- [Work to be completed]:
The result should be all the records, exact and complete, without a single picture.

START Given data

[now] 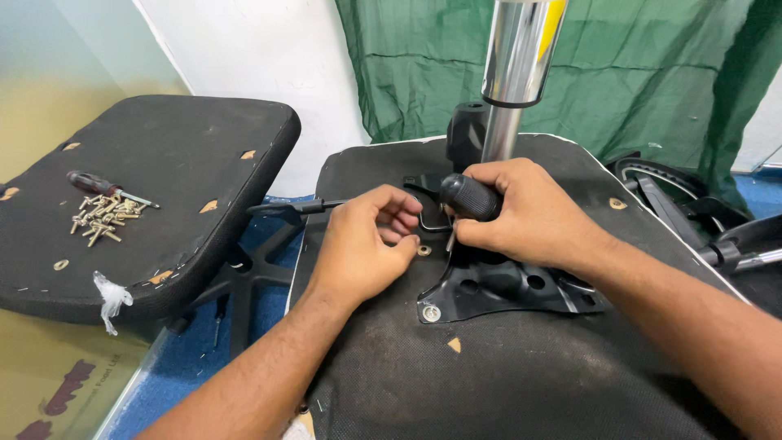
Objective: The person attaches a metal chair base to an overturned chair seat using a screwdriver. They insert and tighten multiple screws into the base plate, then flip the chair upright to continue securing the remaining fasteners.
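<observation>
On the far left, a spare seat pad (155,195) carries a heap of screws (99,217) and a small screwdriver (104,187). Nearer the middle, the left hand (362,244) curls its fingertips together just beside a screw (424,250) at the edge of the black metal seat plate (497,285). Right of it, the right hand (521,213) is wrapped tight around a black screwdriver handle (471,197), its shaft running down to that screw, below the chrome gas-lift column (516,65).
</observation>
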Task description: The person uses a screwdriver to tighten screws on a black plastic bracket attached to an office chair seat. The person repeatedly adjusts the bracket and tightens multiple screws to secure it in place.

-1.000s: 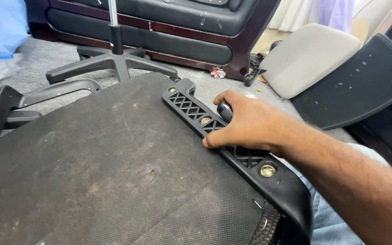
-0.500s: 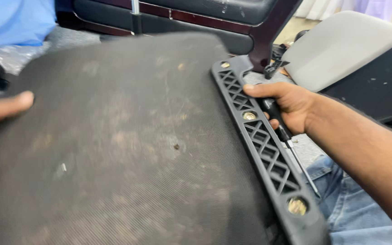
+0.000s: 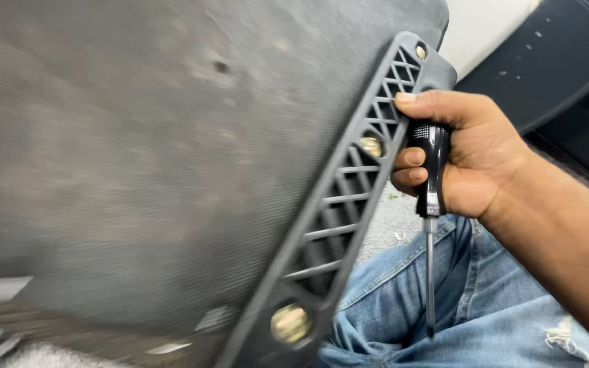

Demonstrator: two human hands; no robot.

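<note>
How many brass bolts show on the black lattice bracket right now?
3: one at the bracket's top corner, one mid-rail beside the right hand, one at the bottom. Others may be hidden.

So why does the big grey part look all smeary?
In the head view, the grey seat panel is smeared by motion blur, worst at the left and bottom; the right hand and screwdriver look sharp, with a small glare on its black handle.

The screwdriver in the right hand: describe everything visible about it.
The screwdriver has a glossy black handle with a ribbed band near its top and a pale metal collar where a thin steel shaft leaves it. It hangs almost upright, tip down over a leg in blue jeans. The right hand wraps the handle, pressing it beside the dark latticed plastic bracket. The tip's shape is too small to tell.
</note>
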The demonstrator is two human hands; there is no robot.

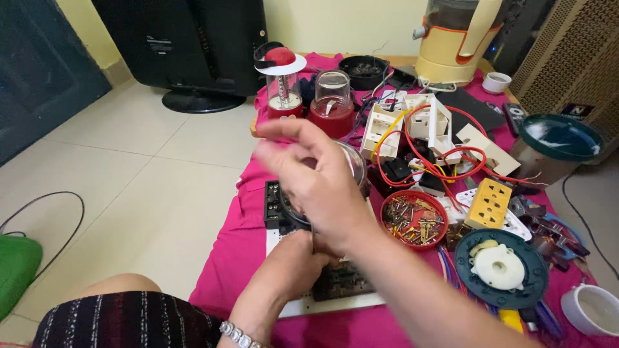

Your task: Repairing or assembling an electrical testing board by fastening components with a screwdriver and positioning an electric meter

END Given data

- [Task answer]:
[now] 
Objective: The person attaches a metal chair base to an overturned chair seat using a screwdriver. They insert and tighten multiple screws into the base plate, then flip the chair upright to continue securing the remaining fasteners.
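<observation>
On the far left, a spare seat pad (155,195) carries a heap of screws (99,217) and a small screwdriver (104,187). Nearer the middle, the left hand (362,244) curls its fingertips together just beside a screw (424,250) at the edge of the black metal seat plate (497,285). Right of it, the right hand (521,213) is wrapped tight around a black screwdriver handle (471,197), its shaft running down to that screw, below the chrome gas-lift column (516,65).
</observation>
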Task description: The person uses a screwdriver to tighten screws on a black plastic bracket attached to an office chair seat. The person repeatedly adjusts the bracket and tightens multiple screws to secure it in place.

-1.000s: 
-0.500s: 
+0.000s: 

Demonstrator: two human hands; no robot.

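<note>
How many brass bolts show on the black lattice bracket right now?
3: one at the bracket's top corner, one mid-rail beside the right hand, one at the bottom. Others may be hidden.

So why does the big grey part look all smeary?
In the head view, the grey seat panel is smeared by motion blur, worst at the left and bottom; the right hand and screwdriver look sharp, with a small glare on its black handle.

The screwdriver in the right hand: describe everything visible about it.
The screwdriver has a glossy black handle with a ribbed band near its top and a pale metal collar where a thin steel shaft leaves it. It hangs almost upright, tip down over a leg in blue jeans. The right hand wraps the handle, pressing it beside the dark latticed plastic bracket. The tip's shape is too small to tell.
</note>
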The demonstrator is two human hands; there is no robot.


Your task: Repairing or assembling an electrical testing board by fastening components with a screwdriver and positioning an electric meter

The output is complete as shown.